- _What you should do_:
Please quote exactly the lines below from the line containing "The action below" to the line containing "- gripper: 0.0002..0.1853", both lines included, and nothing else.
====== Exercise data
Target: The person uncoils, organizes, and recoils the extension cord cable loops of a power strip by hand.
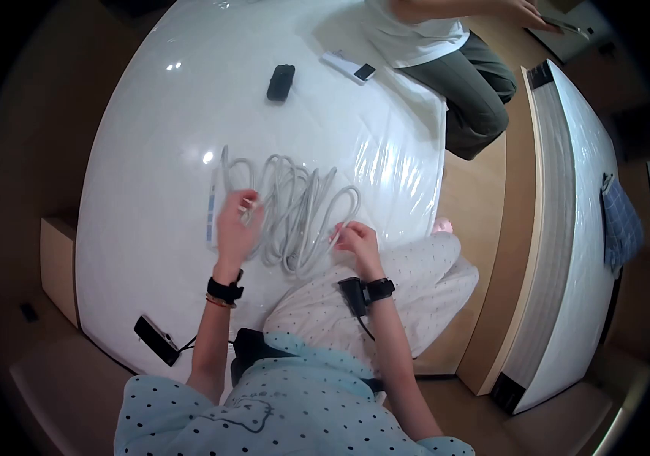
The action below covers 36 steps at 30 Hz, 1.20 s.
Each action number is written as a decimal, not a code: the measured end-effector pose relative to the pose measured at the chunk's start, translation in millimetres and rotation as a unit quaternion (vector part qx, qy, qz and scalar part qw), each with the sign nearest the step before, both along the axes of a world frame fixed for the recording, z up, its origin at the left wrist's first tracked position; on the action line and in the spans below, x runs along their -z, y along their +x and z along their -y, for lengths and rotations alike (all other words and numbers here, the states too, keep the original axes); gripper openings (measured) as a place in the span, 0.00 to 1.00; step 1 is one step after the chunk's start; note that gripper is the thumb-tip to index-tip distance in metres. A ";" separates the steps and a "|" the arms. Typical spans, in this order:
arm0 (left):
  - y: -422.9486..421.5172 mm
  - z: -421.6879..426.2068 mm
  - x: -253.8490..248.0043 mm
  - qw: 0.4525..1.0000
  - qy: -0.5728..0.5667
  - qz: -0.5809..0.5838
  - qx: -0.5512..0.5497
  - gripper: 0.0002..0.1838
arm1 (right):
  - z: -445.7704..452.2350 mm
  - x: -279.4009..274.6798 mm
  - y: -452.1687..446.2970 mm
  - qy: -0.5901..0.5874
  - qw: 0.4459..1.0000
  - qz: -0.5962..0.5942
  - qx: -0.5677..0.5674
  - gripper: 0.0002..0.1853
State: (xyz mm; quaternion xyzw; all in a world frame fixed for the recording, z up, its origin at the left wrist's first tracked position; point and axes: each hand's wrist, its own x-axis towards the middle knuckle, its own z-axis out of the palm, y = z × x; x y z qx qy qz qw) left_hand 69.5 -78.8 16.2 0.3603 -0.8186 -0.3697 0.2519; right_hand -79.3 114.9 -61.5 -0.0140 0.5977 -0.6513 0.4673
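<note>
A long grey-white cable (288, 216) lies in loose loops on the plastic-covered mattress (150, 152). My left hand (240, 224) is over the left end of the loops, its fingers curled in and slightly blurred; whether it grips a strand is unclear. At the right end, my right hand (356, 242) pinches the outer loop of the cable between thumb and fingers. A white power strip (212, 209) with blue markings lies just left of my left hand, partly hidden by it.
A black object (281, 82) and a white box (347, 67) lie farther back. Another person (454, 76) sits at the back right edge, holding a phone. A black phone-like device (156, 340) with a wire lies at lower left. A second wrapped mattress (568, 228) stands at right.
</note>
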 end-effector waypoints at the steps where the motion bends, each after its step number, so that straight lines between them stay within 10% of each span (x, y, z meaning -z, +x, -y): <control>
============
- _Task result_:
The action below covers 36 steps at 30 Hz, 1.20 s.
Each action number is written as a decimal, not a code: the measured end-effector pose relative to the pose measured at the chunk's start, translation in millimetres and rotation as a unit quaternion (vector part qx, qy, qz and scalar part qw), each with the sign nearest the step before, both along the axes of a world frame fixed for the recording, z up, its origin at the left wrist's first tracked position; on the action line and in the spans below, x runs along their -z, y along their +x and z along their -y, for lengths and rotations alike (all other words and numbers here, the states too, keep the original axes); gripper openings (measured) as a place in the span, 0.00 to 1.00; step 1 is one step after the chunk's start; note that gripper is the thumb-tip to index-tip distance in metres. A ";" separates the steps and a "|" the arms. Typical spans, in this order:
arm0 (left):
  - y: -422.9486..421.5172 mm
  - z: -421.6879..426.2068 mm
  - x: -253.8490..248.0043 mm
  - qw: 0.4525..1.0000
  - qy: -0.5728..0.5667
  - qz: -0.5809..0.5838
  - qx: -0.5512..0.5497
  - gripper: 0.0002..0.1838
arm1 (right):
  - z: -445.7704..452.2350 mm
  - x: -279.4009..274.6798 mm
  - y: -452.1687..446.2970 mm
  - qy: -0.5901..0.5874
  - qw: 0.4459..1.0000
  - qz: -0.5962..0.5942
  - qx: -0.5677..0.5674
  - gripper: 0.0002..0.1853

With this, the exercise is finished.